**Data provided:**
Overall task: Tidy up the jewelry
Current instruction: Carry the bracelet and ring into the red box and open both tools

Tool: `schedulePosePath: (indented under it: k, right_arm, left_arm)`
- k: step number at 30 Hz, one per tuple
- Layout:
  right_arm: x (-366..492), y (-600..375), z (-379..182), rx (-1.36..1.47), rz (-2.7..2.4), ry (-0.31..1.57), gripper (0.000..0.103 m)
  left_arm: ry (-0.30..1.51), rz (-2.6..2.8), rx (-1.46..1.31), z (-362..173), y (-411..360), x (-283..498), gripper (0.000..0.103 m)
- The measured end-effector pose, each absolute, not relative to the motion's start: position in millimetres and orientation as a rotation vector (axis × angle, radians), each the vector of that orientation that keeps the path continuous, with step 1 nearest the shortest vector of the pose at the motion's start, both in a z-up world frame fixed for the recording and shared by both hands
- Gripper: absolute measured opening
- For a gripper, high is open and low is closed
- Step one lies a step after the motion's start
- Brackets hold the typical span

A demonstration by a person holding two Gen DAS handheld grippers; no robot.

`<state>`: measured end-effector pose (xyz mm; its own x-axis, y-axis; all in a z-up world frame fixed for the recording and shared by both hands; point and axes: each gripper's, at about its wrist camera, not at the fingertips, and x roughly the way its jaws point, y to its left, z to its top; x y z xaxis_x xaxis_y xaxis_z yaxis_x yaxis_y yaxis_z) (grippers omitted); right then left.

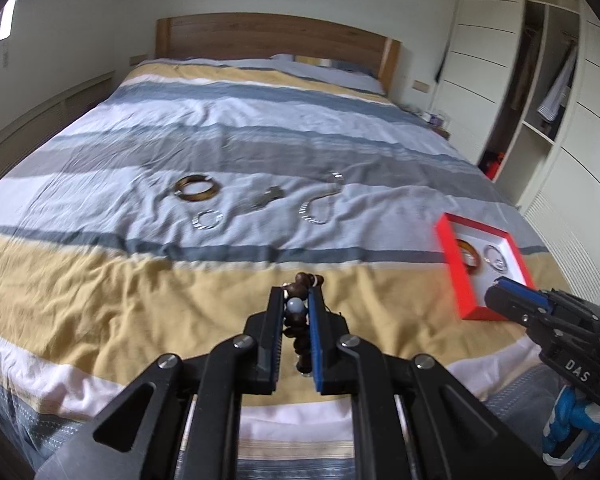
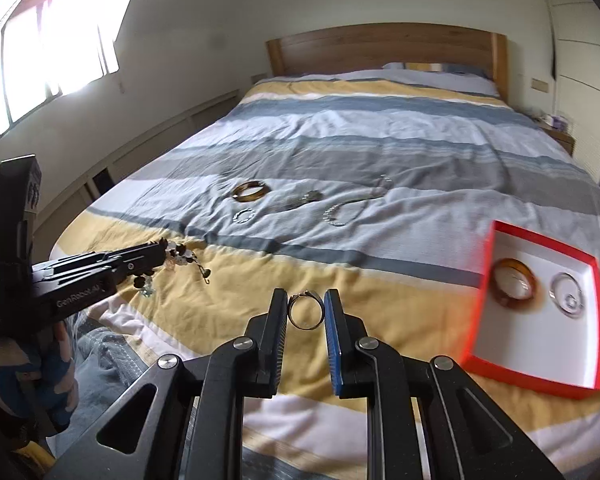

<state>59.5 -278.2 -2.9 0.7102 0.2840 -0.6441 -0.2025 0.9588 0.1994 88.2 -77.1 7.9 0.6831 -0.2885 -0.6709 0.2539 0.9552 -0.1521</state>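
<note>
- The left gripper [image 1: 296,300] is clamped on a beaded bracelet [image 1: 302,284] of dark brown beads with one pale blue-grey bead; its loose end dangles between the fingers, above the yellow band of the striped bedspread [image 1: 100,300].
- The right gripper [image 2: 306,304] pinches a metal ring [image 2: 306,312] upright between its two pads, over the same yellow band.
- In the right wrist view the left gripper enters from 9 o'clock, beads hanging from its tip.
- A red-rimmed tray [image 2: 480,280] with a white floor lies on the bedspread at 3 o'clock of the right gripper. Inside it rest an amber bangle [image 2: 514,286] and, just beside it, a silver bangle [image 2: 566,294] with a small ring-like piece I cannot make out within it.
- Further up the bed, at 12 o'clock, lie a brown bangle [image 1: 196,189], a small sparkling bracelet [image 1: 208,220] just below it, a silvery clasp-like piece [image 1: 266,198], and a long silver chain [image 1: 320,204], all well apart from the tray.
- A wooden headboard [image 1: 276,36] closes the far end.
</note>
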Motion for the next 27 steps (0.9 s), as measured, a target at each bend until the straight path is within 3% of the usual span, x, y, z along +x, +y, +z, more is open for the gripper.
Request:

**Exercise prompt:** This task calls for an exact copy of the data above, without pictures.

**Answer below:**
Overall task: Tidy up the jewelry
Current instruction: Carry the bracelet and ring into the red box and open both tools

Tool: `schedulePosePath: (indented under it: k, right_arm, left_arm)`
- k: step number at 30 Hz, one per tuple
- Layout:
  right_arm: x (-366..492), y (-600..375), z (-379..182), rx (-1.36..1.47), rz (-2.7..2.4), ry (-0.31..1.57), gripper (0.000..0.103 m)
  left_arm: ry (-0.30..1.51), rz (-2.6..2.8), rx (-1.46..1.31), z (-362..173), y (-411..360), x (-283..498), gripper (0.000..0.103 m)
- The measured end-effector pose, each absolute, not relative to the motion's start: position in millimetres and orientation as a rotation vector (axis × angle, radians), each the vector of that orientation that keeps the path continuous, with step 1 nearest the shortest vector of the pose at the motion's start, both in a z-up world frame fixed for the recording and shared by both hands
- Gripper: absolute measured opening
- For a gripper, high is open and low is closed
- Step one lies a step after the motion's start
- Brackets hold the typical span

A demonstration by a person holding two Gen DAS handheld grippers; no robot.

`<state>`: measured end-effector pose (xyz mm; its own x-axis, y-axis; all in a z-up world frame fixed for the recording and shared by both hands; point and axes: each gripper's, at about its wrist camera, not at the fingertips, and x roughly the way its jaws point, y to its left, z to its top; x y z xaxis_x xaxis_y xaxis_z yaxis_x yaxis_y yaxis_z) (grippers omitted); right then left.


<state>59.5 -278.2 -2.9 0.7102 0.2840 -0.6441 -0.2025 0.9588 0.1994 88.2 -77.1 7.9 0.6831 -0.2885 -0.6709 0.2539 0.9552 -0.1521</state>
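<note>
- The left gripper [image 1: 296,300] is clamped on a beaded bracelet [image 1: 302,284] of dark brown beads with one pale blue-grey bead; its loose end dangles between the fingers, above the yellow band of the striped bedspread [image 1: 100,300].
- The right gripper [image 2: 306,304] pinches a metal ring [image 2: 306,312] upright between its two pads, over the same yellow band.
- In the right wrist view the left gripper enters from 9 o'clock, beads hanging from its tip.
- A red-rimmed tray [image 2: 480,280] with a white floor lies on the bedspread at 3 o'clock of the right gripper. Inside it rest an amber bangle [image 2: 514,286] and, just beside it, a silver bangle [image 2: 566,294] with a small ring-like piece I cannot make out within it.
- Further up the bed, at 12 o'clock, lie a brown bangle [image 1: 196,189], a small sparkling bracelet [image 1: 208,220] just below it, a silvery clasp-like piece [image 1: 266,198], and a long silver chain [image 1: 320,204], all well apart from the tray.
- A wooden headboard [image 1: 276,36] closes the far end.
</note>
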Motion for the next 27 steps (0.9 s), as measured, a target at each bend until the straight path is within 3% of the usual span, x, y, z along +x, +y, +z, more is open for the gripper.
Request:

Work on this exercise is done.